Jr 31,31-34: Meteré mi ley en su pecho.
Sal 50: Oh Dios, crea en mí un corazón puro.
Hb 5,7-9: Él, a pesar de ser Hijo, aprendió, sufriendo, a obedecer.
Jn 12,20-33: A quien me sirva, el Padre lo premiará
¿Dónde encontrar lugar para que se perpetuasen los mandamientos de Dios a su pueblo? Las estrellas eran casi infinitas, pero muy lejanas; la arena del desierto en cantidades innumerables, pero tan mudable que, a poco que soplase el viento, borraría las letras trazadas en ella. Las Leyes de Dios encontraron idoneidad en unas losas de piedra y ahí se quedaron prendidas. Las Tablas de la Ley se convirtieron en el símbolo de la Alianza de Dios con Israel. Fuertes, duras, consistentes… aunque quebradizas; tanto como la fidelidad del pueblo hebreo, tan frecuentemente seducido por los diosecillos de los otros pueblos.
Y con todo, no fue suficiente la roca para dejar a la vista de su pueblo la Palabra eterna. Como si Dios quisiese estar más cerca de un pueblo que le ponía resistencias y lo olvidaba. Jeremías anunciaba una nueva Alianza, renovación de la antigua, para la cual ya no bastaba un soporte contundente (al modo de las antiguas planchas de roca), sino algo de más cercanía a la sensibilidad humana: su corazón. Allí, encrucijada de vida, se contempla la presencia de Dios en la persona y su acción, hasta darnos cuenta de que sin esa presencia y esa acción ¿qué queda, en realidad, del corazón humano? Está tan impregnado en lo divino que no puede entenderse sin Él, tanto en lo que le sucede como lo que tendría que sucederle.
Aquella presencia es tristemente olvidada y, claro, al descuidarse cualquiera de esos signos divinos en el corazón, se olvida de su propio corazón. Nuestros sentidos traen a la memoria agitando: especialmente cuando leemos y cuando vemos. Son dos modos de revivir o refrescar lo que nunca ha dejado de pertenecer a nuestro interior. Los griegos que se acercaron a Felipe pedían ver a Jesús. Habría llamado su atención. Y el maestro, en vez de acceder sin más a su petición, pronuncia un discurso con palabras de gloria, servicio, grano de trigo, muerte, fecundidad… que causan extrañeza.
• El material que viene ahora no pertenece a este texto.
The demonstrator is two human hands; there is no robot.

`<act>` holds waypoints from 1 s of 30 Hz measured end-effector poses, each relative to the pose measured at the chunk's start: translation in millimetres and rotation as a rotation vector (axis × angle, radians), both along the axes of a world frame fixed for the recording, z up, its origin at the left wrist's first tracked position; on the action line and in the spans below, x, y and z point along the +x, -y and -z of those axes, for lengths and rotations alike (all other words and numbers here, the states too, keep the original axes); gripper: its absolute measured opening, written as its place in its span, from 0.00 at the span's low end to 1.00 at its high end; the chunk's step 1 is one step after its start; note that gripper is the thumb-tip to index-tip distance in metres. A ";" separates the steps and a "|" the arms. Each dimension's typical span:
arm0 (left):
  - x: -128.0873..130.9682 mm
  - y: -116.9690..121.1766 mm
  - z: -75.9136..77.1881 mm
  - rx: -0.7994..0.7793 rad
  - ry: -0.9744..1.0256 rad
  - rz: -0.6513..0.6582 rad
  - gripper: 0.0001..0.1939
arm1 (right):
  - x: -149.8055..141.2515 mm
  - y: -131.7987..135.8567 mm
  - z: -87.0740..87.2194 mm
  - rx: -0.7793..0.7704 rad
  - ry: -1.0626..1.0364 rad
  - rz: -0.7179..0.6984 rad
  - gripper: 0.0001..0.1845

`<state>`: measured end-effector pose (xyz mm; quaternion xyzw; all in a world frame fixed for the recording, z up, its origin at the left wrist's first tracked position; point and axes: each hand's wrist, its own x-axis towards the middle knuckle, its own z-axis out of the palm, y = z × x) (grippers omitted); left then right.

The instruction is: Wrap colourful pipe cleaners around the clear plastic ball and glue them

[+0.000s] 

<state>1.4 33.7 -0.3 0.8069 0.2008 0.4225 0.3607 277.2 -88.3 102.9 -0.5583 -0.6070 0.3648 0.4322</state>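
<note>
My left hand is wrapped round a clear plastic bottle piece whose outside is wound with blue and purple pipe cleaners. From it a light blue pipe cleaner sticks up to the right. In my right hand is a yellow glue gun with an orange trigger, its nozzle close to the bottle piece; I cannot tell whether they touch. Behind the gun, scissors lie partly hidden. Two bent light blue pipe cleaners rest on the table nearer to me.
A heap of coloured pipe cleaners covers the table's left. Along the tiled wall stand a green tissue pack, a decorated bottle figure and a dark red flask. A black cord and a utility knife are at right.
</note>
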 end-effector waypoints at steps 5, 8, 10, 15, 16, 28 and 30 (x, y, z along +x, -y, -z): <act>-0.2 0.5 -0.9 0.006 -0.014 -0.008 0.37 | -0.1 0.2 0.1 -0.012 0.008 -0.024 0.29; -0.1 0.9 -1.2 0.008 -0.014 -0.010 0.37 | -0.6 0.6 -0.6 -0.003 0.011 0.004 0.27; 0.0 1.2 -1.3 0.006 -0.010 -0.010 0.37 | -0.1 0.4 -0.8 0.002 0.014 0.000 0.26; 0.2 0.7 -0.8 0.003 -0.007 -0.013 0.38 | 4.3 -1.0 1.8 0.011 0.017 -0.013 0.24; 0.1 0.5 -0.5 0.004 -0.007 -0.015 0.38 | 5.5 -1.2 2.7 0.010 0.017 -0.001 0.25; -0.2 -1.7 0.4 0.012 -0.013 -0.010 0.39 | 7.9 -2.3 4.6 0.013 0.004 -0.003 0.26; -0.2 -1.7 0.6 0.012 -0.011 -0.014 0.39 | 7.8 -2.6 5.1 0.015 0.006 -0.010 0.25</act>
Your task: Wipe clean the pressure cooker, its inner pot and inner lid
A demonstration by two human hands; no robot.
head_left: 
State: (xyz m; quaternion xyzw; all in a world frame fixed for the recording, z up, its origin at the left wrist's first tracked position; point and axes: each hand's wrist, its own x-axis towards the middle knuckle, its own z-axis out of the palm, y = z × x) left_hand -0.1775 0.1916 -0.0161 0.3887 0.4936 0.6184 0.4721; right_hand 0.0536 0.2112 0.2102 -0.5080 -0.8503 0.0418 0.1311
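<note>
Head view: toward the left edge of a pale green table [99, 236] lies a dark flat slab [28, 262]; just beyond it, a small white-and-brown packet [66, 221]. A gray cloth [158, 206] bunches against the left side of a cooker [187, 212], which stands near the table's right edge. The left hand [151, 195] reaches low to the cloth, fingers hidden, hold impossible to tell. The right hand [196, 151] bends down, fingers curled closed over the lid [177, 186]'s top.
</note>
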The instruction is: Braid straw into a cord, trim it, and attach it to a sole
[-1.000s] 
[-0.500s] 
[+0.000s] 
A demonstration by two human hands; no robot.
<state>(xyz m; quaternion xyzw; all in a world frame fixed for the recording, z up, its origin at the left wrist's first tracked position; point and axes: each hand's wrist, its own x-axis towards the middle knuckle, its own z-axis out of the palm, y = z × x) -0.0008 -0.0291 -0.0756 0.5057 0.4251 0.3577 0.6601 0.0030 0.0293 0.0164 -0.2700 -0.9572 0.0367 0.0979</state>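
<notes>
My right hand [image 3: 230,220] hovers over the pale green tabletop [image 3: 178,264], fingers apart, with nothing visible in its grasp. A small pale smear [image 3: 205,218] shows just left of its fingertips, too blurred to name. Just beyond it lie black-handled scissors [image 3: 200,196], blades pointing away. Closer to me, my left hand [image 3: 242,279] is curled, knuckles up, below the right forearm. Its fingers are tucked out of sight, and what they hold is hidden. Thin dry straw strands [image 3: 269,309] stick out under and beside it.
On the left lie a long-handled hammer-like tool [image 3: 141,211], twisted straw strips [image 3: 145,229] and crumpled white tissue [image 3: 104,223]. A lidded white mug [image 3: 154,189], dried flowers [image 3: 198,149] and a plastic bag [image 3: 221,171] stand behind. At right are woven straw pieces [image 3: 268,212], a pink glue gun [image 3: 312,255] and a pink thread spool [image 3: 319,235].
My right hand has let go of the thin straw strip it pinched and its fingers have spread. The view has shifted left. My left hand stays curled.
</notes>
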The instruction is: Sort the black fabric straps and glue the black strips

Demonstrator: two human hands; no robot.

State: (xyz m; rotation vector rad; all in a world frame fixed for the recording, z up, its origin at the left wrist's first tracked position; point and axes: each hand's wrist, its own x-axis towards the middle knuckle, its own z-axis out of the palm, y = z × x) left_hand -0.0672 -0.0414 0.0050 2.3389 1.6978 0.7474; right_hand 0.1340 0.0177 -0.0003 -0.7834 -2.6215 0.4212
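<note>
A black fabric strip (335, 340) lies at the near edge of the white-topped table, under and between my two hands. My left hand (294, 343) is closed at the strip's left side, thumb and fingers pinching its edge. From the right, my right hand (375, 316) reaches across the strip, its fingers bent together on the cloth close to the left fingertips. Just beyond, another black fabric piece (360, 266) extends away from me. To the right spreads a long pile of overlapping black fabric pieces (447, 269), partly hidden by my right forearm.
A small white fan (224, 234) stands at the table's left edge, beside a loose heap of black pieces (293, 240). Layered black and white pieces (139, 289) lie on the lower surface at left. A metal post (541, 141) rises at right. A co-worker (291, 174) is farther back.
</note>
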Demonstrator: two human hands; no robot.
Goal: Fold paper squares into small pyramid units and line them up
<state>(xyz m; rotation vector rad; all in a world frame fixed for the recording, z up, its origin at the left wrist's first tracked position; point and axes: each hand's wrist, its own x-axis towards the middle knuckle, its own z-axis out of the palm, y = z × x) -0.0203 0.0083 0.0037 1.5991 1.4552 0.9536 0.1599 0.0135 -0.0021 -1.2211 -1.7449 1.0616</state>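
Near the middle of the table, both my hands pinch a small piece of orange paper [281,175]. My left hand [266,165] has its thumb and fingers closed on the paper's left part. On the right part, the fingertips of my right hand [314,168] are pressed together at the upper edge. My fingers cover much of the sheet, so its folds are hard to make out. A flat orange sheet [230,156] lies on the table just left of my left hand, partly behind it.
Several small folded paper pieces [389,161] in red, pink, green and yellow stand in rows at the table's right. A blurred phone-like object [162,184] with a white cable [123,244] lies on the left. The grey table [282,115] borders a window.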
Bastaba con propiciar el encuentro, a no ser que hiciera falta conocer previamente y tener una predisposición para que el corazón de quien se acerque a Él pueda sintonizar con quien Él es realmente. Para allegarse a Jesús hace falta crecer, siendo capaces del interés por un Dios al que estamos desacostumbrados, y contemplarlo sufriente y crucificado, servidor y obediente, entregado y misericordioso. Y lo prodigioso es que, para el espíritu expectante (dispuesto, preparado, acogedor de la novedad) la contemplación de un Dios tal se ajusta a la perfección a las aspiraciones de su corazón y quiere hacerse obediente a Él para que sea quien lo guíe, para renunciar (y esto implica sufrimiento) a todo aquello que podría quitarle libertad o ya se la está limitando para escucharlo solo a Él.
Desde aquí, si nuestro corazón encuentra en el Maestro respuesta a sus inquietudes de vida, de sentido, de realización, ¿no implique que también ilumine sobre nuestra misión específica como discípulos suyos? En el corazón se encuentra la llamada y la respuesta o la negativa a la propuesta de Dios que solo se puede hallar en el encuentro con Jesucristo. Y, entre las propuestas, el seguimiento como aprendiz de pastor, de presbítero, de ayudante para acercar su Palabra, sus sacramentos, su compañía a los hombres.
Se anuncia ya próxima la fiesta de la Pasión, Muerte y Resurrección del Hijo de Dios hecho carne y corazón humano para nuestra salvación. Aún queda tiempo para que nuestro corazón encuentre los medios para sintonizar con el Maestro entregado y Crucificado, si no, podrá pasar ante nosotros sin que nuestra indiferencia le permita cautivar con novedad nuestro corazón.